Experimentation is the discipline of running controlled tests to determine causal impact — including A/B tests, multivariate tests, geo experiments, and platform-native lift tests.

Apply this whenever you need to know if a change causally improves outcomes versus selection effects, seasonality, or coincidence.

If you want primary material, start with Optimizely, GeoLift from Meta, Evan Miller's calculators, and the CXL Institute. Knowing the references means fewer arguments about definitions and more about substance. Hold onto that and the rest of the page is detail.

How Always Valid Inference works in practice

Always Valid Inference runs on a simple loop: change an input, read the signal, decide the next move, then improve them one at a time. That is the whole idea.

The mechanism is less mysterious than the jargon suggests. Cut the goal into inputs, name who owns each, and follow each input separately. A good setup means each teammate can name their own lever without thinking.

Always Valid Inference — the working components
ElementWhat it is
LagHow long before the effect is visible.
GuardrailThe limit that stops a local win from causing a global loss.
InputsWhat you actually control week to week.
BaselineThe pre-change level you compare against.

Pick a rhythm and keep it; consistency beats intensity here. It is the kind of thing that looks obvious in hindsight and gets skipped in practice.

How to apply Always Valid Inference

Keep the sequence honest: define, measure, test one thing, record what you learned. Keep that distinction.

  1. Define the term out loud. Get the definition onto one line the whole team will sign. Disagreement here is the real starting issue.
  2. Instrument before you optimize. Verify the measurement before you touch the lever. If you cannot trust the number, you cannot read the result.
  3. Change one thing and test it. Change a single variable and measure against a control group.

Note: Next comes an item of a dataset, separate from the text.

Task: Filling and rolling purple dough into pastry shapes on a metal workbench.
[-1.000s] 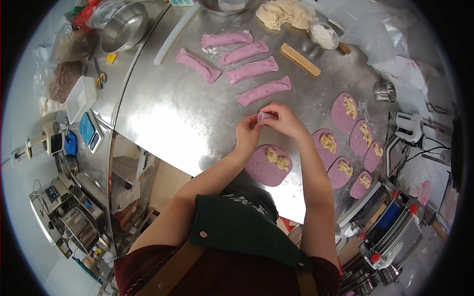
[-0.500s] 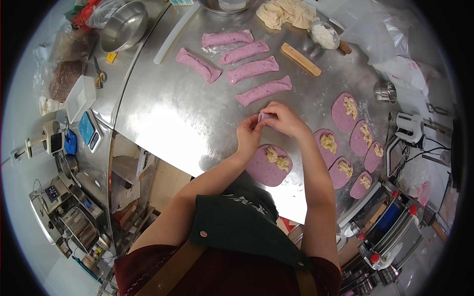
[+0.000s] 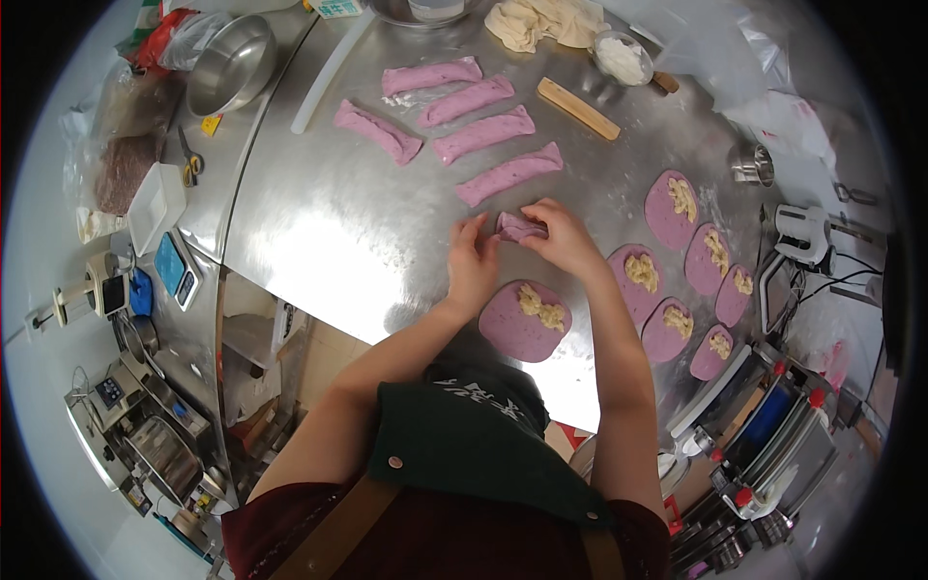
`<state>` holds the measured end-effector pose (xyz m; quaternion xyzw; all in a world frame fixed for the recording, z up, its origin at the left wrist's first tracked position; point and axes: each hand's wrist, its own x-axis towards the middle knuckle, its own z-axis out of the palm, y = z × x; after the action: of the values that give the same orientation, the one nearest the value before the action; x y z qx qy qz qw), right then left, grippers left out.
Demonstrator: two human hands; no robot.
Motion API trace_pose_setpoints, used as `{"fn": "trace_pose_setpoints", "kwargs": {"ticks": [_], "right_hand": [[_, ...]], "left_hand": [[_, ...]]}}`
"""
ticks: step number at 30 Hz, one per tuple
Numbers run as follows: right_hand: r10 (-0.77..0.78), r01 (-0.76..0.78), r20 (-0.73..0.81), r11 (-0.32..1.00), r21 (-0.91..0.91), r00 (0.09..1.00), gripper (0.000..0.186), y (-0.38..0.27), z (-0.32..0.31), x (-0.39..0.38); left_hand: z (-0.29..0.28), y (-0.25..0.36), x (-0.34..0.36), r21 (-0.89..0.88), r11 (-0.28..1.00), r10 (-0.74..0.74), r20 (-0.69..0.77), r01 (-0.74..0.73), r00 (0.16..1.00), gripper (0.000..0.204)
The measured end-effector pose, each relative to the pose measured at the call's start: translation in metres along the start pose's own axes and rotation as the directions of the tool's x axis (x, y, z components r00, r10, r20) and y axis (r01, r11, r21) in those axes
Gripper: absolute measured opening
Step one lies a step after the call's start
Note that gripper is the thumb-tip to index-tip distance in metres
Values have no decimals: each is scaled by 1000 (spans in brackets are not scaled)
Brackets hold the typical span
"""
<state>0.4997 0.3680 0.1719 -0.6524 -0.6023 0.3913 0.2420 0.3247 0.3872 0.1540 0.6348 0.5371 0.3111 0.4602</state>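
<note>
A short purple dough roll (image 3: 515,227) lies on the steel table in front of me. My right hand (image 3: 564,239) grips its right end, and the fingers cover part of it. Just left of the roll is my left hand (image 3: 473,263), open, with its fingers apart and nothing in them. Nearer to me, a flat purple dough round (image 3: 512,329) carries a pale yellow lumpy filling (image 3: 541,307). Beyond my hands are several finished dough rolls, the closest being a long purple roll (image 3: 509,175).
Several filled dough rounds (image 3: 667,331) lie at the right. Farther back are a wooden stick (image 3: 578,108), a bowl of white flour (image 3: 622,59) and a crumpled cream cloth (image 3: 541,24). A steel bowl (image 3: 232,66), scissors (image 3: 191,162) and a scale (image 3: 176,266) stand left.
My left hand has let go of the dough roll and moved slightly left, its fingers spreading. My right hand stays at the roll, more of which now shows.
</note>
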Motion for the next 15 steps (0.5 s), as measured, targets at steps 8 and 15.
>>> {"fn": "trace_pose_setpoints", "kwargs": {"ticks": [8, 15], "right_hand": [[-169, 83, -428, 974, -212, 888, 25, -3, 29, -18], [-176, 69, -521, 973, -219, 835, 26, -4, 42, -12]], "left_hand": [[-12, -11, 44, 75, 820, 537, 247, -568, 807, 38], [-17, -22, 49, 27, 880, 447, 294, -475, 845, 30]]}}
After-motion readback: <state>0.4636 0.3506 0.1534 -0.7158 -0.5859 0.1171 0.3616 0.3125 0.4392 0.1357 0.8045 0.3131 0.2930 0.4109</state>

Without isolation the result is just correlation.
  4. Review on a cadence and write it down. Record what you changed, what moved, and what you will try next. The written trail stops the team relearning the same lesson.

The order matters. Skipping the definition step is why dashboards get built and ignored. In practice, that distinction does most of the work.

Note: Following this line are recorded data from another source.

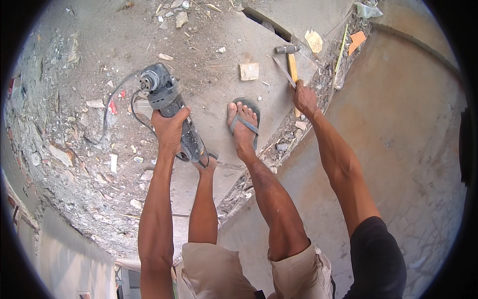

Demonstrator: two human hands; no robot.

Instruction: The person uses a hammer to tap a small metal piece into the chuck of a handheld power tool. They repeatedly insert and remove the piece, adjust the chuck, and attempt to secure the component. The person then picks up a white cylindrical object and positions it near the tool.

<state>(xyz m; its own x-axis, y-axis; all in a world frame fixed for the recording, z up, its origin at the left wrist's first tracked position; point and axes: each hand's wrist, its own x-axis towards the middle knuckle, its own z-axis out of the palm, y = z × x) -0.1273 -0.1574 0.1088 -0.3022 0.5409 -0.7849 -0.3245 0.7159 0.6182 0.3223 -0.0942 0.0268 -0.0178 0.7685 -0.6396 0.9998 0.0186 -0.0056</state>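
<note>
My left hand (pixel 169 130) is wrapped round the body of a dusty grey-black angle grinder (pixel 178 110). The grinder's head points up and away, with a bare spindle and no disc visible on it. My right hand (pixel 304 99) is closed at the end of a thin, flat metal strip (pixel 284 72). A hammer (pixel 292 67) with a wooden handle and a dark metal head lies alongside the strip. Its handle passes beneath my right fingers; I cannot tell whether they grip it too. The grinder's cord (pixel 105 112) loops off to the left.
My sandalled foot (pixel 244 124) rests on a concrete slab, my other foot partly behind the grinder. A square tile piece (pixel 249 71) lies ahead. Rubble (pixel 62 154) covers the left side. Beyond a debris-filled joint, a smooth concrete surface (pixel 398 124) spreads right. A dark gap (pixel 269 24) splits the far slabs.
</note>
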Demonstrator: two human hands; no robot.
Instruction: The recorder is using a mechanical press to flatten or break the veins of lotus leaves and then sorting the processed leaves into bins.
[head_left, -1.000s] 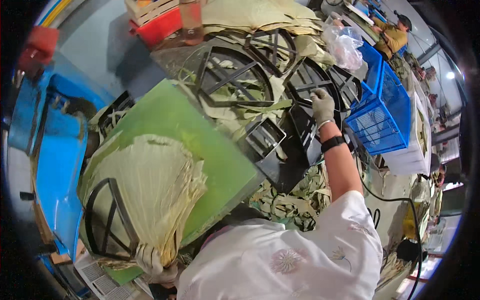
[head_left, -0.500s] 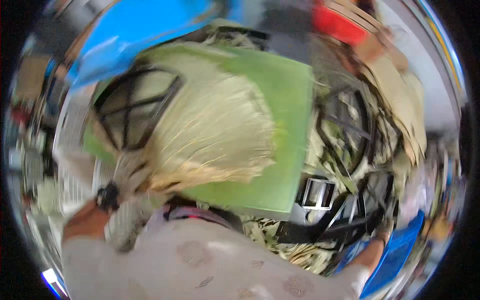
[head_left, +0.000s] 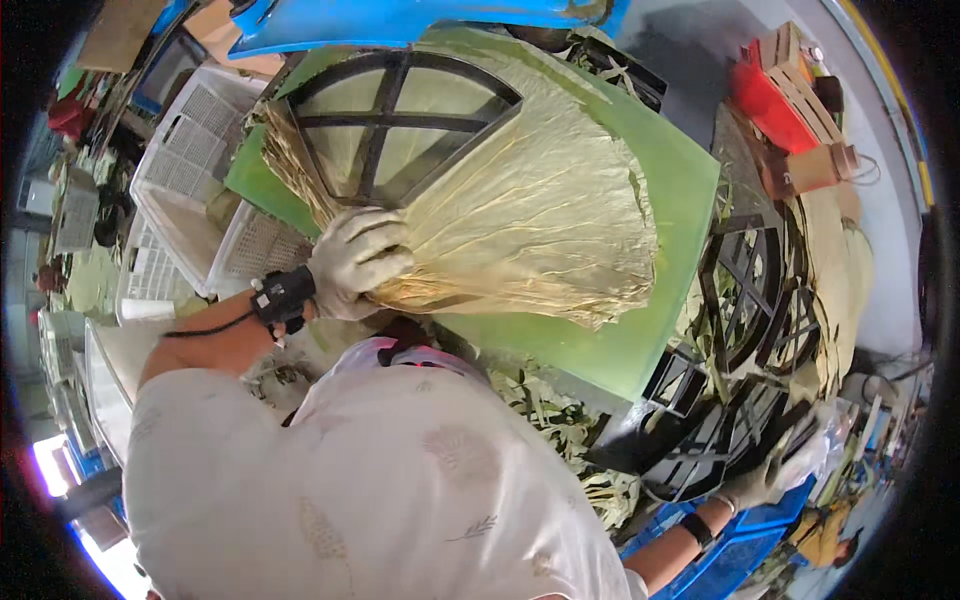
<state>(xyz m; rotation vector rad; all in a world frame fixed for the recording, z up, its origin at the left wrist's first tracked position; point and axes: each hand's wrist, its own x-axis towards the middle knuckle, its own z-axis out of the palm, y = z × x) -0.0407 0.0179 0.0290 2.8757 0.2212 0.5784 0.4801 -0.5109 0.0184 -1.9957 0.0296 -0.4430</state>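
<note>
On a green cutting board (head_left: pixel 680 240) lies a broad stack of dried, pale yellow-green leaves (head_left: pixel 560 215), fanned out to the right. A black fan-shaped frame (head_left: pixel 385 122) with crossed bars rests on its left part. My left hand (head_left: pixel 362 255), in a white glove, has its fingers curled round the narrow, gathered end of the leaves, at the frame's tip. Far off to the lower right, my gloved right hand (head_left: pixel 757 485) reaches beside several black frames (head_left: pixel 710 450) and above a blue crate (head_left: pixel 735 545). A dark, narrow thing shows at its fingers; its kind is unclear.
White plastic baskets (head_left: pixel 190 150) stand left of the board. A blue plastic surface (head_left: pixel 430 22) borders the far side. Leaf scraps (head_left: pixel 545 400) lie below the board's near edge. At the far right are a red bin (head_left: pixel 765 100) and large brown sheets (head_left: pixel 838 290).
The view has shifted and sharpened, so the board and leaves appear further right. My left hand stays at the leaves' narrow end, and my right hand remains out by the black frames.
</note>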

Grounding Always Valid Inference in real numbers

Check the numbers against public data before treating any of them as a target. Use that as the anchor.

Treat any blended average as a compass heading, not a destination. What is normal in one market can be misleading in the next. Use the one below to check direction, then measure your own baseline.

Claim: Email marketing returns are often cited near a 36:1 average across the industry. Source: [Litmus]. Context: Treat any blended average as a starting reference, not a target for your account.

If a number below is unsourced, read it as RGM analysis: a tested observation, not a citation. It is a hypothesis to test, not a fact to cite.

Common mistakes with Always Valid Inference

Most failures here come from skipping definition, optimizing in isolation, or ignoring a counter-metric. That part is non-negotiable.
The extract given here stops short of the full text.